Last modified: Jan 31 2026 at 10:09 PM 6 mins read

Activation Functions

Table of contents

  1. Introduction
  2. What is an Activation Function?
  3. Common Activation Functions
  4. Comparison Table
  5. Practical Guidelines
  6. Choosing the Right Activation Function
  7. Implementation Example
  8. Key Takeaways

Introduction

When building a neural network, one of the key decisions you need to make is choosing the activation function for hidden layers and the output layer. So far, we’ve only used the sigmoid function, but several other options often work much better. Let’s explore the most common activation functions and learn when to use each one.
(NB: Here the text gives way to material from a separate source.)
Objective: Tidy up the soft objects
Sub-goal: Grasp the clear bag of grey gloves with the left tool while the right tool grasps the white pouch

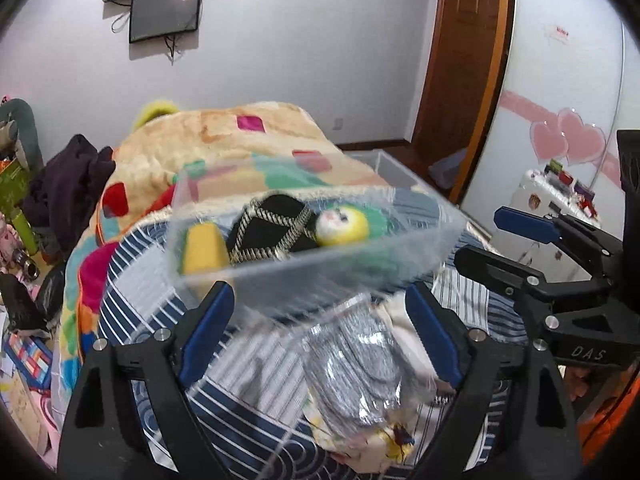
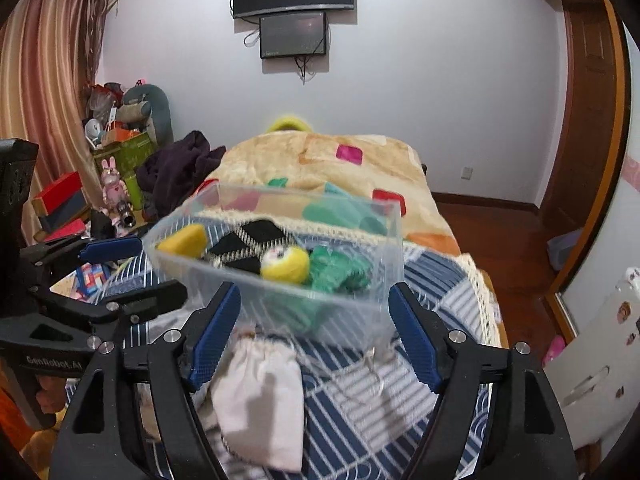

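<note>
A clear plastic bin (image 1: 304, 240) sits on a bed with a blue and white striped quilt (image 1: 248, 364), seen blurred in both wrist views. Inside the bin lie a yellow soft piece (image 1: 204, 252), a black item with pale diamond trim (image 1: 276, 228), a round yellow toy with a white face (image 1: 340, 224) and something green (image 2: 340, 272). The blur keeps these from being told apart any finer, and the near wall of the bin smears their lower edges.

The left gripper (image 1: 320, 336) has its blue-padded fingers (image 1: 208, 332) spread wide, either side of the bin's near end, holding nothing. Whether the pads touch the plastic is hard to tell. Between them, closer to the camera, lies a grey knitted thing in a clear wrapper (image 1: 356, 368), its lower part cut off by the gripper body.

The right gripper (image 2: 316, 336) also stands wide apart and empty, its fingers (image 2: 412, 340) framing the bin's near wall. Beneath it a white cloth pouch (image 2: 264, 396) rests on the quilt, partly hidden behind the left-hand finger.

Beyond the bin a beige blanket with coloured squares (image 2: 320, 160) is heaped on the bed. A dark garment (image 2: 180, 168) lies at its left edge. Two dark screens (image 2: 294, 4) hang on the white wall.
</note>
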A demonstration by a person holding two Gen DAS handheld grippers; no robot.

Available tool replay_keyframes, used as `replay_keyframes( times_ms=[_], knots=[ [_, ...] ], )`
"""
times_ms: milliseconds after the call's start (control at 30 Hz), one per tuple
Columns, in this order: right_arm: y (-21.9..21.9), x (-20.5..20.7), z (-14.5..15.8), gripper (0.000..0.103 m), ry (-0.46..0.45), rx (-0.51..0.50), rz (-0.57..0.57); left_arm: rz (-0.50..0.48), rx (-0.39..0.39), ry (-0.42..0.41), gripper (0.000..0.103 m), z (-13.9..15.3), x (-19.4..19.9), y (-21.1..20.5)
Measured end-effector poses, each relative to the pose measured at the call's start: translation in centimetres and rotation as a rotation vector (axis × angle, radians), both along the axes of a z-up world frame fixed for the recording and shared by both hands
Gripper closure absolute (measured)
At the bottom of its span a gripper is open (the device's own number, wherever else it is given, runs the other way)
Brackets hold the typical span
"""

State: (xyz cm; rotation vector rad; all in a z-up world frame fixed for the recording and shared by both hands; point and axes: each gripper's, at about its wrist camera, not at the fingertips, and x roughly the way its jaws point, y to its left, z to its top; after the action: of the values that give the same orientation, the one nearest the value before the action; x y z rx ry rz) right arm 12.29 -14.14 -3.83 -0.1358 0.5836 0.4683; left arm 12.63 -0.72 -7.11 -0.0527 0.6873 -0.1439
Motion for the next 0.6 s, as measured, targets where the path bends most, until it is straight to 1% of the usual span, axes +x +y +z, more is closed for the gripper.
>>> replay_keyframes(
  times_ms=[100, 233, 300, 367, 400, 500, 567, 600],
  knots=[
    [-0.3, -0.1, -1.3, 0.029, 0.029, -0.017, -0.009, -0.003, -0.019, 0.04, 0.015, -1.6, 0.0, -0.3],
    [-1.1, -0.5, -2.7, 0.029, 0.084, 0.008, -0.005, 0.007, -0.017, 0.074, 0.015, -3.3, -0.1, -0.5],
    [-1.3, -0.6, -3.4, 0.029, 0.111, 0.019, 0.001, 0.006, -0.021, 0.088, 0.017, -4.0, -0.2, -0.4],
    [-1.2, -0.7, -3.8, 0.029, 0.127, 0.016, 0.01, 0.006, -0.03, 0.102, 0.025, -4.6, -0.3, -0.3],
    [-1.0, -0.9, -4.1, 0.029, 0.133, 0.016, 0.014, 0.014, -0.041, 0.107, 0.026, -4.9, -0.4, -0.2],
    [-0.5, -1.2, -4.6, 0.029, 0.158, 0.028, 0.042, 0.013, -0.104, 0.122, 0.036, -5.5, -0.6, 0.4],
    [-0.1, -1.3, -5.1, 0.029, 0.171, 0.024, 0.056, 0.006, -0.129, 0.125, 0.048, -5.7, -0.7, 0.5],
    [0.1, -1.2, -5.3, 0.029, 0.178, 0.02, 0.064, 0.0, -0.135, 0.123, 0.051, -5.7, -0.8, 0.4]
  ],
)
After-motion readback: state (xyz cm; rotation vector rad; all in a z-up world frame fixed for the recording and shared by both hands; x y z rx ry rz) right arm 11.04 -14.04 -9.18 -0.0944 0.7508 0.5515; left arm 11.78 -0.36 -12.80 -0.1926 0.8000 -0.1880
What is an Activation Function?

In forward propagation, we compute:

\[z^{[l]} = W^{[l]} a^{[l-1]} + b^{[l]}\] \[a^{[l]} = g^{[l]}(z^{[l]})\]

The function $g(z)$ is called the activation function. It introduces non-linearity into the network, allowing it to learn complex patterns.

Common Activation Functions

1. Sigmoid Function

S-shaped sigmoid curve on x-z and y-a axes, showing smooth transition from 0 to 1 asymptotically approaching horizontal lines at both ends, with equation a equals one over one plus e to the negative z displayed in top right

Formula:

\[\sigma(z) = \frac{1}{1 + e^{-z}}\]

Range: $(0, 1)$

Graph: S-shaped curve

Pros:

  • Output is between 0 and 1
  • Good for binary classification output layer
  • Smooth gradient

Cons:

  • ❌ Vanishing gradient problem (gradient near 0 for large/small $z$)
  • ❌ Outputs not zero-centered (mean around 0.5)
  • ❌ Slow convergence

When to use:

  • ✅ Output layer for binary classification only
  • ❌ Almost never use for hidden layers

2. Hyperbolic Tangent (tanh)

Graph showing tanh activation function on x-z and y-a axes, displaying smooth S-shaped curve passing through origin, ranging from negative 1 to positive 1, with steeper slope at center compared to sigmoid, asymptotically approaching horizontal lines at both ends, with equation a equals tanh of z written as fraction e to the z minus e to the negative z over e to the z plus e to the negative z

Formula:

\[\tanh(z) = \frac{e^z - e^{-z}}{e^z + e^{-z}}\]

Range: $(-1, 1)$

Graph: S-shaped curve, shifted version of sigmoid

Pros:

  • Zero-centered (mean around 0)
  • Better than sigmoid for hidden layers
  • Data centering effect helps next layer learn faster

Cons:

  • ❌ Still has vanishing gradient problem
  • ❌ Computationally more expensive than ReLU

When to use:

  • ✅ Hidden layers (better than sigmoid)
  • ❌ Not recommended over ReLU in most cases

Why better than sigmoid?

By outputting values between -1 and 1 (instead of 0 and 1), tanh centers the data around zero. This makes learning easier for the next layer, similar to how normalizing input data helps training.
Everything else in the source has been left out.